Chapter Four: A Reformed Administration, A Successful School

In my first year of teaching I was apologized to twice by a member of the state department, a sincere apology offered for the atrocious conditions of my school, and with that apology came a promise to address the issue. Unlike the moving reimbursement that was promised to me, this one was fulfilled. A competent, caring conservator replaced our incompetent, detached one, and our extremely dedicated, hardworking lead teacher was promoted to the role of principal as our former fool of a principal and his paddle named "Beef Master" were sent packing. Things were certainly shaping up for our little school, and there was an air of hope, a hope that things would soon be better.

When the score reports came back from the state, that hope grew, grew to the point of almost bursting. Despite the conditions and the difficulties of the preceding year, our students did better than anyone had ever anticipated, and with their performance our school was moved to successful status. There was now no denying that with dedicated instruction and motivated students, great things could be achieved.

In my second year of teaching, I worked relentlessly revising my materials and methods of instruction. As our principal has stated on numerous occasions, "we aren't just going to be complacent with our successful status, we are going to build on it and surpass it." At this point, with less than thirty days before the state test, we are certainly in the home stretch, but even now, it is hard to tell how things will turn out.
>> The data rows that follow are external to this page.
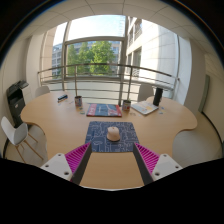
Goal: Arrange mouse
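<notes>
A small beige mouse (113, 133) rests on a dark blue patterned mouse mat (111, 136) on the round wooden table (60, 125). My gripper (111, 159) is held above the table's near side, just short of the mat. Its two fingers, with magenta pads (76, 157), stand wide apart and hold nothing. The mouse lies ahead of the fingers, on the line between them.
Beyond the mat lies a pink and blue book (103, 110). A white object (146, 107) and a dark cup (126, 104) stand to the far right, a small dark item (78, 100) to the far left. White chairs (20, 135) ring the table. A railing and large windows lie behind.
</notes>
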A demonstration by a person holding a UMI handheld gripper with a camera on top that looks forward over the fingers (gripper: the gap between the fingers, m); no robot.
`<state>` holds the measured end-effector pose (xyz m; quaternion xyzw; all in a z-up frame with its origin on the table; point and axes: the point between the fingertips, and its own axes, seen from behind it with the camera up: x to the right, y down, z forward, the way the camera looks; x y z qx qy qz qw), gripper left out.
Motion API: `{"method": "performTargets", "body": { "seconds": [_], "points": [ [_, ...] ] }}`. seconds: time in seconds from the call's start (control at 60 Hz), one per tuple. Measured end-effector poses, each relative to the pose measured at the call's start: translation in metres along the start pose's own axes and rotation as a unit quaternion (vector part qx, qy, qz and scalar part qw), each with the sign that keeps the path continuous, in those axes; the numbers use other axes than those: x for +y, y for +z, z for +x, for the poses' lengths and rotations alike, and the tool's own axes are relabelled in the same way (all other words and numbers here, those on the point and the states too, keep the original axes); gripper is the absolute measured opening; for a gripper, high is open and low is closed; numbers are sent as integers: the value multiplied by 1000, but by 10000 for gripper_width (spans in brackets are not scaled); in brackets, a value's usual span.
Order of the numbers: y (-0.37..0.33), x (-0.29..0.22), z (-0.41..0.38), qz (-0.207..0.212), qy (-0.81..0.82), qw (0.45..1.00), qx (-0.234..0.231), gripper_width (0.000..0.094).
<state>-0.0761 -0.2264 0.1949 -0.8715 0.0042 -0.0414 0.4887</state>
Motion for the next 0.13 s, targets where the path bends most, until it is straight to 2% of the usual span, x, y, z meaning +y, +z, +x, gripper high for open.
{"method": "performTargets", "body": {
  "seconds": [0.133],
  "points": [
    [-4, -1, -4, 4, 1, 1000, -5, 847]
  ]
}}
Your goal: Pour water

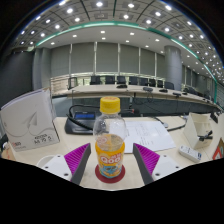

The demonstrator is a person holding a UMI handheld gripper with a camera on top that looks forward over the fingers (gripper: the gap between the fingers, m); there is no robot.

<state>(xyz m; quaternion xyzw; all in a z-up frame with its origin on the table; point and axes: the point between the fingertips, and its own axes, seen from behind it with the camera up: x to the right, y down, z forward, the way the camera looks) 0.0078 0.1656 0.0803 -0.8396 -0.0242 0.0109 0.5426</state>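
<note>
One bottle (110, 140) is all you have of the task so far: clear plastic, yellow cap still screwed on, a bright orange-and-pink label round the lower half, standing upright at lower centre of the frame. It sits on a small dark red coaster (110, 177) on the tabletop (150, 135). Your tool (110, 160) is spread apart, one magenta pad (76, 156) on either side of the bottle, with a visible gap on both sides; nothing is clamped yet.

Status, as judged: the pour has not begun. The cap is on, the bottle is vertical and resting on its own base. Left to do: close on the bottle, lift, deal with the cap, tilt over a receiving vessel. No cup or glass shows anywhere in the frame, so you will have to find one.

Outward from the bottle: loose white papers (150, 132) at centre right, an upright white placard (30, 118) at left, a white device (200, 130) at right. Beyond, rows of desks and chairs (110, 80) across the upper middle, under a ceiling of spot lights.
</note>
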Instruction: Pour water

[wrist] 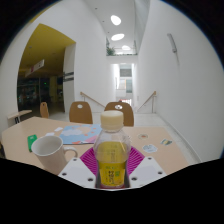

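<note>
A clear plastic bottle [111, 150] with a white cap, yellowish liquid and a yellow label stands upright between my fingers. My gripper [111, 168] is shut on it, with the magenta pads [89, 158] pressing on its left and right sides. The bottle's base is hidden by the gripper body. A white mug [48, 153] with its handle to the right stands on the table to the left of the bottle, close to the left finger. Its inside is not visible.
The light wooden table [165, 158] stretches ahead. It carries a printed sheet [78, 130], a small green item [32, 140] and a small packet [150, 148]. Two wooden chairs [81, 111] [121, 107] stand at its far side, with a white hall beyond.
</note>
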Demonstrator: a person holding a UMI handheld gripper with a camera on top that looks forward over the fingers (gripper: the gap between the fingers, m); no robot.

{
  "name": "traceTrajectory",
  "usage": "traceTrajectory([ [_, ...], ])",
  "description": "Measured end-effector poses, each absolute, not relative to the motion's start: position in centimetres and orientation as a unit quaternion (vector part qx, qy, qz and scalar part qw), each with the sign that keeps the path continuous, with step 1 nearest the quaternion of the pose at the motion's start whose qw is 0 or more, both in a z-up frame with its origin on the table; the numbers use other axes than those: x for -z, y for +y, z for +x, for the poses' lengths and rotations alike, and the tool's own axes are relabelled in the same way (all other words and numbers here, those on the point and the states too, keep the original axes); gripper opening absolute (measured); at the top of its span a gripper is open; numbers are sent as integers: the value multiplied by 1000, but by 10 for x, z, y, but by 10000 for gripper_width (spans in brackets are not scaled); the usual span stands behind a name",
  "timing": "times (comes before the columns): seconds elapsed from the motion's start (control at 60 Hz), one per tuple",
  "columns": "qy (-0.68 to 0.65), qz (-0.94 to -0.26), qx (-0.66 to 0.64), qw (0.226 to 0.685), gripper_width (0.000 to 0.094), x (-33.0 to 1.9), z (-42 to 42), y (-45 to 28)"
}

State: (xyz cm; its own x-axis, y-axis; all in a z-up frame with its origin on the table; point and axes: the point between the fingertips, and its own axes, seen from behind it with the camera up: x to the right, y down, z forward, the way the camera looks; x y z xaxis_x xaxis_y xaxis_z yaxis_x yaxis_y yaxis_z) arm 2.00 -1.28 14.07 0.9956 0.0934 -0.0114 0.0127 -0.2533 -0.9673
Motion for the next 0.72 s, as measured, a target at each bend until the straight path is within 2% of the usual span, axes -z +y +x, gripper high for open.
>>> traceTrajectory([
  [0.05,-33,-795,-34,605,373,-141,17,-10],
  [0.133,-39,-807,-32,588,503,-153,10,-30],
  [0.167,-44,-808,-26,587,621,-156,11,-44],
  [0.2,-46,-813,-22,579,815,-155,10,-48],
  [0.217,-47,-815,-21,578,879,-156,9,-50],
  [0.267,-47,-816,-25,576,838,-169,10,-83],
  [0.367,-44,-818,-50,571,851,-172,1,-100],
  [0.4,-42,-820,-61,568,850,-188,-2,-146],
  [0.517,-46,-819,-110,561,853,-191,-17,-178],
  [0.55,-45,-820,-124,557,854,-204,-20,-224],
  [0.717,-46,-816,-178,549,852,-211,-19,-286],
])
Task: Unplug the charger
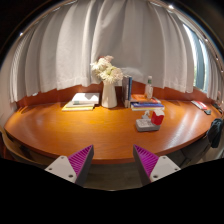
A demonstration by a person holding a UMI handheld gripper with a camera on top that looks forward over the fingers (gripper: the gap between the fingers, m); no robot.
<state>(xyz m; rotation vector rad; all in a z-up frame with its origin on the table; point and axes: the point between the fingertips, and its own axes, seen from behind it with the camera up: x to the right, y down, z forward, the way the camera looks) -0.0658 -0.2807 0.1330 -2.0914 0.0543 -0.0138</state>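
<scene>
My gripper (pixel 113 157) hovers over the near edge of a curved wooden desk (pixel 90 128), open, with nothing between its magenta pads (pixel 78 161). I cannot pick out a charger for certain. A dark object (pixel 215 132) stands at the desk's far right end, well to the right of the fingers. A small white thing with a red part (pixel 149 122) lies on the desk ahead and slightly right of the fingers. Whether either one is the charger I cannot tell.
At the back of the desk stand a white vase of pale flowers (pixel 108 88), an open book (pixel 82 101) to its left, an upright blue book (pixel 127 90), a bottle (pixel 149 88) and flat books (pixel 146 103). Pale curtains (pixel 120 40) hang behind.
</scene>
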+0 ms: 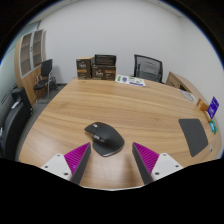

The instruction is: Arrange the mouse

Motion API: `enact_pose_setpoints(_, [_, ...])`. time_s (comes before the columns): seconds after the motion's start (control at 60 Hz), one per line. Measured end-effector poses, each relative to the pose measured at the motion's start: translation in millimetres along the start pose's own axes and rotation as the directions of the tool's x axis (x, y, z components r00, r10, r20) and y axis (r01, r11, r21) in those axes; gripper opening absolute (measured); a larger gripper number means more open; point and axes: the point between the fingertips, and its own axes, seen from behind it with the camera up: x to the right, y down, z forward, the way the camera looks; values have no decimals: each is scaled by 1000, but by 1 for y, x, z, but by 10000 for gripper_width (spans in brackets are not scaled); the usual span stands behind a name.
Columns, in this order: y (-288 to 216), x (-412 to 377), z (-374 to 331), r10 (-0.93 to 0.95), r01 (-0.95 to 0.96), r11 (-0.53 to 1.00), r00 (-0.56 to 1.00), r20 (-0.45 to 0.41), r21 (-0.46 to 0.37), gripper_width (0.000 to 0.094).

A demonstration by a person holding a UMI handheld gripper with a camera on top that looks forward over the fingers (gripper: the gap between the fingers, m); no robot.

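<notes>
A dark grey computer mouse (104, 136) lies on the wooden conference table (120, 105), just ahead of my fingers and a little towards the left one. My gripper (112, 160) is open, its magenta pads (77, 156) spread wide apart, and nothing sits between them. A dark mouse pad (193, 134) lies on the table off to the right, well apart from the mouse.
Black office chairs (148, 67) stand round the table at the far side and on the left. A low wooden cabinet (98, 68) is against the back wall. A purple box (213, 104) sits near the table's right edge, and papers (130, 80) lie at its far end.
</notes>
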Motion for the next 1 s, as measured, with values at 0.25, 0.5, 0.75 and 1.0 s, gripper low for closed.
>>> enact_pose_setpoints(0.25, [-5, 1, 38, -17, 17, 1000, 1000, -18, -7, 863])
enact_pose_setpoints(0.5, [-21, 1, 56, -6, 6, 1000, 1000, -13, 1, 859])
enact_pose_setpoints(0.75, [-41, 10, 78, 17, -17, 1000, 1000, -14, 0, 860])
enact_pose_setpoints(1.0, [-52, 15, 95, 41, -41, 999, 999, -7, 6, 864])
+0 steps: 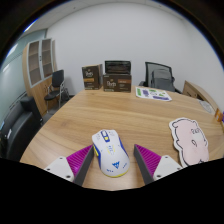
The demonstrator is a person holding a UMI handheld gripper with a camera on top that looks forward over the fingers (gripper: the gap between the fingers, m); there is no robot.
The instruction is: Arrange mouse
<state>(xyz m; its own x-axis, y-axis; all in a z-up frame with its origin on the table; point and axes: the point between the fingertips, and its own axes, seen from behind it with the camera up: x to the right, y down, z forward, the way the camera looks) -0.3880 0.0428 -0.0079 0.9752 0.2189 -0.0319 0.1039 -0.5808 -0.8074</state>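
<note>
A white mouse (110, 151) with blue and yellow markings lies on the wooden table (120, 112), between my two fingers. My gripper (112, 163) is open: the left pad (74, 161) and the right pad (150, 160) each stand apart from the mouse's sides with a gap. The mouse's rear end reaches down between the fingers and its front points away from me.
A white cartoon-shaped mouse pad (192, 138) lies to the right of the fingers. Dark boxes (112, 76) stand at the table's far edge, with a flat leaflet (153, 94) near them. Office chairs (158, 75) and a wooden shelf (39, 62) stand beyond.
</note>
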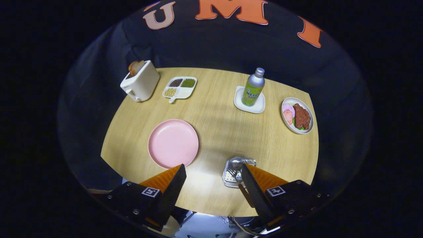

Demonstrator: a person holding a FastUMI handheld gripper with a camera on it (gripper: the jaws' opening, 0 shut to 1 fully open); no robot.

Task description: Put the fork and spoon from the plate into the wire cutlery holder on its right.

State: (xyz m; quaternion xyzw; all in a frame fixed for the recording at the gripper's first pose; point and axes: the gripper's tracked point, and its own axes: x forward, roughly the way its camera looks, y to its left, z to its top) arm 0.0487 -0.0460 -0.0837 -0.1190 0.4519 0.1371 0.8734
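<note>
- Gripper (213, 178) at bottom of frame, fingers wide apart, nothing between them, bare wood w/ room there.
- Wire cutlery holder (231, 173) touching right finger; fork (238, 177) & spoon (236, 163) already inside.
- Pink plate (173, 142) just beyond left finger, near table (218, 125) front edge.
- Bottle (253, 87) on white dish, upper right; label not read here.

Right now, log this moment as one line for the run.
gripper: open, holding nothing | pink plate: bare | fork and spoon: in wire cutlery holder | task: looks done
</note>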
I know that I've done the best that I could, and the expectations are set exceptionally high. As has become the new norm, we hold on to that new hope that we will continue to improve, and in time we will truly excel.

Epilogue: A Bittersweet Goodbye, A Fresh Start

I gave an unbelievable amount of consideration to whether or not I would return for a third year, but ultimately I decided against it. I feel bad about my decision to leave for so many different reasons. I feel guilty about leaving the students when they so desperately need dedicated teachers, and I'll certainly miss the friends I've made along the way. I suppose I'm just not as good as one needs to be to properly work on the monumental task of easing the disparities in our education system over the long term, but in the end, it was just taking too much out of me to have to work so hard against a backlash of relentless student reluctancy and disrespect.

I have grown to be extremely passionate about education, and I just couldn't risk my love for teaching being stolen away from me under the crushing pressures and responsibilities of teaching in a disadvantaged and in many ways, broken, system. The past two years have been incredibly demanding. Oftentimes it has felt as though I was forcing my instruction upon the unwilling; as the old adage goes, "You can lead a horse to water..." The decision certainly wasn't easy, but I am ready to teach in a school where education is valued, a school in which I can refine my instructional methods as opposed to my classroom management.

I will be with the Mississippi Teacher Corps for at least one more summer, this time as a team teacher. I am thankful for the opportunity, and I hope that I can get a brand new group of teachers off to a great start. After that, I will begin teaching middle school science at the Chesapeake Academy in Irvington, VA. The school is amazing, and when I had the opportunity to guest teach a class for my interview, I couldn't have been more impressed with how knowledgable the students were.

Teacher Corps has taught me a number of skills that will benefit me in all future endeavors and I have created fond memories that I will carry with me forever. I am now ready to embark on the next chapter of my life, and in this new environment, I hope that my teaching can continue to grow and flourish.